Abbas, Customer Support & AI, Macha

Written by

Ankeet Guha, Co-founder & CTO, Macha

Reviewed by

Published June 22, 2026

Updated June 22, 2026

"Can I just use ChatGPT inside Zendesk?" is one of the most common questions support leaders ask us — and the honest answer is that there isn't one button for it. There are four genuinely different routes, and the right one depends on whether you want Zendesk to run the AI for you, whether you want to wire up OpenAI yourself, and how much control you need over the model and the cost.

How to Use ChatGPT & AI in Zendesk (2026)

This guide walks through all four: Zendesk's own generative AI, the ChatGPT/OpenAI apps in the Zendesk Marketplace, third-party AI agents and copilots that layer GPT on top of your helpdesk, and the build-it-yourself API route. We sell an AI agent ourselves (Macha — more on that, honestly, in route 3), so treat this as a practical map from people who watch this market closely, not a neutral encyclopedia. Each route gets real pros, cons, and the data-privacy notes that actually matter.

First, the one thing to know about Zendesk and OpenAI

Zendesk already uses OpenAI under the hood. Zendesk runs a multi-LLM architecture — pulling from OpenAI, Microsoft Azure OpenAI, Amazon Bedrock, and Google Cloud depending on the feature — and it has a public partnership with OpenAI to power features like generative replies and AI agents (OpenAI). So when people say "I want ChatGPT in Zendesk," they're often already half-there: the native features are GPT-powered, just wrapped in Zendesk's own product and billing.
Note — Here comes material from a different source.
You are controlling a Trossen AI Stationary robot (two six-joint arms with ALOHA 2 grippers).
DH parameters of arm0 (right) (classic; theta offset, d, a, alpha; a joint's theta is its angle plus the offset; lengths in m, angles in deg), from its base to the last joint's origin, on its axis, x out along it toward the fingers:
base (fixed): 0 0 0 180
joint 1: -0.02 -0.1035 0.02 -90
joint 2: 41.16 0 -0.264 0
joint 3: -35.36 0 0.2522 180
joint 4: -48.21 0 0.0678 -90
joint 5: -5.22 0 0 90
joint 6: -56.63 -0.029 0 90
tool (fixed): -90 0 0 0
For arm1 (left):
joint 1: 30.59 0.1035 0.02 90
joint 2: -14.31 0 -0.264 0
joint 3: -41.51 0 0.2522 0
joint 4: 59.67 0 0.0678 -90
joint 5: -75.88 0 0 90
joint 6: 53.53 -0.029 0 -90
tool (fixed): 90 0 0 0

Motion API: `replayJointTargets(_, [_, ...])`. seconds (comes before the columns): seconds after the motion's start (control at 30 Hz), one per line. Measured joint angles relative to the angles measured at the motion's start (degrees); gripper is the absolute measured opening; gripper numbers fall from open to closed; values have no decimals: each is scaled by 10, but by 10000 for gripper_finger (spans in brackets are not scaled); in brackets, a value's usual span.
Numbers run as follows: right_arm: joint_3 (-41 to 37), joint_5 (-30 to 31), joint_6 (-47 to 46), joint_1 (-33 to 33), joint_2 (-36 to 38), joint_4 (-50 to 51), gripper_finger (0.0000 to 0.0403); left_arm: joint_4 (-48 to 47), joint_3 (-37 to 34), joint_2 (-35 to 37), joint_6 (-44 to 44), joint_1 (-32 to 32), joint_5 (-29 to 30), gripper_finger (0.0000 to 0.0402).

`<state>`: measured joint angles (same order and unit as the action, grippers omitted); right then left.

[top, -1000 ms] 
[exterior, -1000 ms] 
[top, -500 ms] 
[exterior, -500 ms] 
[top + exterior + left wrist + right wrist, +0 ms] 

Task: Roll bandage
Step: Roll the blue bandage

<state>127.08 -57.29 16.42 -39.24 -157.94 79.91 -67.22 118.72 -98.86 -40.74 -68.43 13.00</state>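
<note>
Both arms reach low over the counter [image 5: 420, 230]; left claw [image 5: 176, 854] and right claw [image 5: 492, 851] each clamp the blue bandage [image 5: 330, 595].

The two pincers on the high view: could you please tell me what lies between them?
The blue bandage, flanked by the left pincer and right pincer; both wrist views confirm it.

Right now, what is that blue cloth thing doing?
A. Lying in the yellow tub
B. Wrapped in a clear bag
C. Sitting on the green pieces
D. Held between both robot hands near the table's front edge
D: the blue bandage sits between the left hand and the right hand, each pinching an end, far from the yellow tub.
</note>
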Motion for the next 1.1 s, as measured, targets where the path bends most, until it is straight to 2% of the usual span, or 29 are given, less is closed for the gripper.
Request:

That matters for two reasons. First, you may not need to bolt anything on. Second, the privacy posture is better than people assume — Zendesk states it has a zero-data-retention agreement with OpenAI, and that third-party LLM providers do not use your Zendesk data to train their models; inputs are processed ephemerally to generate a response (Zendesk help — AI Data Use). If you wire up your own ChatGPT integration instead (routes 2 and 4), you own that privacy posture — so read the privacy note in each section.

Route 1: Zendesk's own generative AI (the no-code default)

This is the path of least resistance. Zendesk ships GPT-powered features inside Agent Workspace and its messaging/ticketing, split into two buckets.

Agent Copilot helps your human agents. It drafts and expands replies (turn bullet points into a polished response), rewrites tone with one click, summarizes long ticket threads so an agent can catch up fast, and suggests next steps. It also powers intelligent triage — auto-detecting intent, sentiment, and language so you can route tickets.

AI agents (Zendesk's rebrand of what used to be "Answer Bot") handle conversations end to end. They read a customer's question, search your connected knowledge — Help Center articles plus external sources via the web crawler — and reply to deflect or resolve the ticket without a human. The newer AI agent builder lets you define procedures in natural language; the agent then plans a course of action with adaptive reasoning and shows a preview of its proposed steps before you publish.

How to turn it on (high level):

  1. Confirm your plan. Core Suite plans start around $19/agent/mo (Support Team) up to $55 (Suite Team), billed annually (Zendesk pricing).
  2. Add the AI capability. The Copilot add-on is $50/agent/mo (annual) — and note it's not available on Support Team or Suite Team, so you may need to be on a higher Suite tier first (Zendesk help — Buying Copilot).
  3. Build your knowledge base. AI agents are only as good as the Help Center and sources you connect — thin docs produce a thin agent.
  4. Configure agents, triage rules, and escalation, then test before going live.

The cost catch — read this carefully. Beyond seats and add-ons, Zendesk charges per automated resolution: roughly $1.50 per resolution on committed volume and $2.00 pay-as-you-go, with rates dropping at higher committed tiers (eesel AI). Since January 2026, overages above your committed volume are auto-billed with no cap and no grace period, so usage spikes hit the invoice directly. In May 2026 Zendesk softened what counts: under a three-tier model, Assisted Escalation and Contained Resolution are free, and only Verified Resolutions draw down your allowance. Also in flux: Zendesk is absorbing the old $50 Advanced AI add-on into the Suite/Support plans (rollout May 11–June 12, 2026) — the separate SKU is retiring, but the per-resolution overage that drives most of the spend stays (eesel AI). These plan details are mid-rollout as of June 2026; verify against your own Zendesk billing page before you budget.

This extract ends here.